Why use Linux for that though? Why not build the machine like a 3D printer, with a dedicated microcontroller that doesn't even run an OS and has completely predicable timing, and a separate non-RT Linux system for the GUI?
I feel like Klippers approach is fairly reasonable, let an non-RT system (that generally has better performance than your micro controller) calculate the movement but leave the actual commanding of the stepper motors to the micro controller.
Yeah, I looked at Klipper a few months ago and really liked what I saw. Haven't had a chance to try it out yet but like you say they seem to have nailed the interface boundary between "things that should run fast" (on an embedded computer) and "things that need precise timing" (on a microcontroller).
One thing to keep in mind for people looking at the RT patches and thinking about things like this: these patches allow you to do RT processing on Linux, but they don't make some of the complexity go away. In the Klipper case, for example, writing to the GPIOs that actually send the signals to the steppers motors in Linux is relatively complex. You're usually making a write() syscall that's going through the VFS layer etc. to finally get to the actual pin register. On a microcontroller you can write directly to the pin register and know exactly how many clock cycles that operation is going to take.
I've seen embedded Linux code that actually opened /dev/mem and did the same thing, writing directly to GPIO registers... and that is horrifying :)

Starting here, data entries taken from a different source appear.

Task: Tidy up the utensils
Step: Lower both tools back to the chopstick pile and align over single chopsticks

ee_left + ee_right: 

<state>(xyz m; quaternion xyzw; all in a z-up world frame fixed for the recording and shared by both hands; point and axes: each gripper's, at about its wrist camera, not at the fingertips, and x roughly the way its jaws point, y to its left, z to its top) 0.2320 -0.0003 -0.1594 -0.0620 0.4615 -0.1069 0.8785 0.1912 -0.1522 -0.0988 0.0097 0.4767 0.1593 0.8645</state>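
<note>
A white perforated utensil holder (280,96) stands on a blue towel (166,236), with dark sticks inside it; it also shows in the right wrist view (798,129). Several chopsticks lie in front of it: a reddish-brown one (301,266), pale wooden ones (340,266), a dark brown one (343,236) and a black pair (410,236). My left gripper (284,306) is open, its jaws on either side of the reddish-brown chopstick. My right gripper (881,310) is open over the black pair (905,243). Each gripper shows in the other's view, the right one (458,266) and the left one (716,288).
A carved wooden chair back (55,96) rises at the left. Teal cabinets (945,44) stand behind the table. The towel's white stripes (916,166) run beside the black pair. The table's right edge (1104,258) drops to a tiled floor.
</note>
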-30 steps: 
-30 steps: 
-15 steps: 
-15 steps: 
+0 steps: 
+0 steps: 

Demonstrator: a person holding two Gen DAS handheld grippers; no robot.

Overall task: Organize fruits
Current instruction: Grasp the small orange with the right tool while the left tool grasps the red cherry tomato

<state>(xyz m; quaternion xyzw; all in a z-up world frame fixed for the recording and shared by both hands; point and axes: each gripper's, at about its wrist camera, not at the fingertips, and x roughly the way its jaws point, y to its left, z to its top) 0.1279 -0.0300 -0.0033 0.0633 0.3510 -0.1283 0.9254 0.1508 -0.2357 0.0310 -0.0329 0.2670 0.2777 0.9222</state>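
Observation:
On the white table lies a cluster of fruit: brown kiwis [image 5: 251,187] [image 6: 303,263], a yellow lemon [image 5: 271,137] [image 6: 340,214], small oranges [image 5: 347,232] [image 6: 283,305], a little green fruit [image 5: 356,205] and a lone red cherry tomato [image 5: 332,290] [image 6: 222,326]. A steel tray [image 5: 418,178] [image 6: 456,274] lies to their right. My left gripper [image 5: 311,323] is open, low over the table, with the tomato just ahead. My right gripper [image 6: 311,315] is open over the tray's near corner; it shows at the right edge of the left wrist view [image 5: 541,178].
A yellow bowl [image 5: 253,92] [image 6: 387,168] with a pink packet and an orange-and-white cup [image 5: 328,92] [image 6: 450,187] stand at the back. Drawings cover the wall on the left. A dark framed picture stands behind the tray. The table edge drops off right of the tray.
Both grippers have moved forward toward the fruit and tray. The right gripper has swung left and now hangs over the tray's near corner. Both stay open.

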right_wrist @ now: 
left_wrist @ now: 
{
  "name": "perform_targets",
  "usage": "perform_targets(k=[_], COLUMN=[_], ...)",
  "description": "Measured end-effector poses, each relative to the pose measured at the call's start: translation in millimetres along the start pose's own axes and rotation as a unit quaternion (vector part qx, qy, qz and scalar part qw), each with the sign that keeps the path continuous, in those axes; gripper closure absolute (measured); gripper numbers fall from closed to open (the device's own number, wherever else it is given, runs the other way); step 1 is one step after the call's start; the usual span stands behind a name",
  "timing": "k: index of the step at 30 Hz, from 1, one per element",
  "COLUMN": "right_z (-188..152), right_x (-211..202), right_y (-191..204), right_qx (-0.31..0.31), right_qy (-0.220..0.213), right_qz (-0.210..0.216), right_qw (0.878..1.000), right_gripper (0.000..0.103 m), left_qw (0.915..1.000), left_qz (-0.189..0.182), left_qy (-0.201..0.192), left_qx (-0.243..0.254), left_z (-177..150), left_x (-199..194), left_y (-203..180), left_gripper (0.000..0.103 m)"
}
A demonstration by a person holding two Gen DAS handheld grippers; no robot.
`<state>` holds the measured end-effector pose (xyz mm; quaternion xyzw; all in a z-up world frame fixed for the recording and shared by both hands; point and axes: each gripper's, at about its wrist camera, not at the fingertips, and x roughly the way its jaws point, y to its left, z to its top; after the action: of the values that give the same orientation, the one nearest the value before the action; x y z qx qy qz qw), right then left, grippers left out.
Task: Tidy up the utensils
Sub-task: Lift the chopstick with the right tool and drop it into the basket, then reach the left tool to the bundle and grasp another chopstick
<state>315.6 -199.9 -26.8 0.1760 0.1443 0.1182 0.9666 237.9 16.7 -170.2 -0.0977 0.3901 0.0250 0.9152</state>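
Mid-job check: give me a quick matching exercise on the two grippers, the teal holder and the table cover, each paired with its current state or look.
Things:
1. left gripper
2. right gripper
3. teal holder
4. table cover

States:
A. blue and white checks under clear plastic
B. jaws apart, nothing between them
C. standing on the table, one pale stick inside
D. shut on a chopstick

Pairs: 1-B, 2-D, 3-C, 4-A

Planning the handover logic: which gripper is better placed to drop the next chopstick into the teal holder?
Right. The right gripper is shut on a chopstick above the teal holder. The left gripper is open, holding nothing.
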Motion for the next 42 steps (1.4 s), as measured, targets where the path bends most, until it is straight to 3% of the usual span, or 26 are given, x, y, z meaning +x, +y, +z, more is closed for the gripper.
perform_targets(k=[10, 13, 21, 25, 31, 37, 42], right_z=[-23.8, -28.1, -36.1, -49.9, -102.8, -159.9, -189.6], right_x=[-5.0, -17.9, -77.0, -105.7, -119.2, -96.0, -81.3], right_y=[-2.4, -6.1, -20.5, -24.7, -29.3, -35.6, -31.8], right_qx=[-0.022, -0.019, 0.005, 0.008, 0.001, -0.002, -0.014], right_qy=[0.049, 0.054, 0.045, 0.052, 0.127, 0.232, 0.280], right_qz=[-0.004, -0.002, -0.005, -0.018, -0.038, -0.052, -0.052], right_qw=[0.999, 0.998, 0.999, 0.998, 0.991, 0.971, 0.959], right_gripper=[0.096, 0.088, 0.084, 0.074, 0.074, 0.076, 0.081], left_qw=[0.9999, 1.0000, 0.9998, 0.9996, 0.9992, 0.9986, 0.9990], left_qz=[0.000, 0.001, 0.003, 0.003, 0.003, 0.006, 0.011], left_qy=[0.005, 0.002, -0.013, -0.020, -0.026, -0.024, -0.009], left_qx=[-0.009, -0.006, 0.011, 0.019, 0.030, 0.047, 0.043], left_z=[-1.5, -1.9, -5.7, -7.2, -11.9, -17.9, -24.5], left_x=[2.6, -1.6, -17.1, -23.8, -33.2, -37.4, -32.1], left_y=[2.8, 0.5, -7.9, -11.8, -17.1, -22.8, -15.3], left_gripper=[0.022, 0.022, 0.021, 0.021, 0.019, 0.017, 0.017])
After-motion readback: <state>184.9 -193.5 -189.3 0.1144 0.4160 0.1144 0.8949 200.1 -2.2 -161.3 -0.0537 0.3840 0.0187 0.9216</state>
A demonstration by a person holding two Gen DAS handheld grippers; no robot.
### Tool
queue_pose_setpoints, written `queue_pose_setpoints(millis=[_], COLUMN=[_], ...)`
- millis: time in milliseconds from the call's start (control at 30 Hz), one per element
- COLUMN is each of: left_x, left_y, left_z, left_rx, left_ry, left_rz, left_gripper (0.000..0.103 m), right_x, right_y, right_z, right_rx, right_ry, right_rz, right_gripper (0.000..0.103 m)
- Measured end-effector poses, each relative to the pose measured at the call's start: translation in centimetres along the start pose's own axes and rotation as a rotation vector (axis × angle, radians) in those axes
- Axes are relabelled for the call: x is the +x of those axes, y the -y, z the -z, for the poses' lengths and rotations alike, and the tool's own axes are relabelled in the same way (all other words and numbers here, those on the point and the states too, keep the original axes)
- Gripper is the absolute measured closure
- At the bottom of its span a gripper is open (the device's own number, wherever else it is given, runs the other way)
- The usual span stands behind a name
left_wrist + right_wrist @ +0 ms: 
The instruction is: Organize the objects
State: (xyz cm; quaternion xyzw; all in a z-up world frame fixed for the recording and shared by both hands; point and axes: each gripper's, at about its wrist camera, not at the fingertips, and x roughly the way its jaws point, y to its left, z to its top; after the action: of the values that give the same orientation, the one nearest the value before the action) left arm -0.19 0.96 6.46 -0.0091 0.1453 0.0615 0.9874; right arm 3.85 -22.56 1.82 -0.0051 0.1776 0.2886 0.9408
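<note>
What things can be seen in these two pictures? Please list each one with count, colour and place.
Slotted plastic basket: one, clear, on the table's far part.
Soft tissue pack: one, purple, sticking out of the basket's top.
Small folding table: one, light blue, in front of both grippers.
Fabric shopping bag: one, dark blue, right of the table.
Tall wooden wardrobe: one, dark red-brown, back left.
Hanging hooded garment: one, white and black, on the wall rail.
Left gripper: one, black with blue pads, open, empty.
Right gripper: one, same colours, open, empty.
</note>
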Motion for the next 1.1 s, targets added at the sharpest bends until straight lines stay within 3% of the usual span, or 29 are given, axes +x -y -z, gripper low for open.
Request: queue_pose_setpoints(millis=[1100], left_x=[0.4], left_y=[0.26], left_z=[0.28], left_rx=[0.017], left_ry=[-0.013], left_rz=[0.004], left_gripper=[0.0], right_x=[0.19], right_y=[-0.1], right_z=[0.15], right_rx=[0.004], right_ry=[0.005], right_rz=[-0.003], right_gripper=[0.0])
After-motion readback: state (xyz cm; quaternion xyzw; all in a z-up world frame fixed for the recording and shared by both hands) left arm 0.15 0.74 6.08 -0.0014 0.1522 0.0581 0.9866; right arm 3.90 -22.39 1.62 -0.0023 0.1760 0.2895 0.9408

At the same time, RT permits some more offload to the computer.
More effort can be devoted to microsecond-level concerns if the microprocessor can have a 1ms buffer of instructions reliably provided by the computer, vs if it has to be prepared to be on its own for hundreds of ms.
Totally! I’m pumped for this in general, just want people to remember it’s not a silver bullet.
I played with it years ago, but it's still alive and well
http://linuxcnc.org/
These days not sure, hard to find computer with parallel port. Combined version with microcontroller like raspberry pico (which costs < $10) should be the right way to do it. Hard real time, WiFi remote for cheap. Then computer doesn't need to be fat or realtime, almost anything, including smartphone.
Most people use LinuxCNC with cards from Mesa now. They have various versions for Ethernet, direct connect to Raspberry Pi GPIO, etc.
USB to Parallel are common. so, easy.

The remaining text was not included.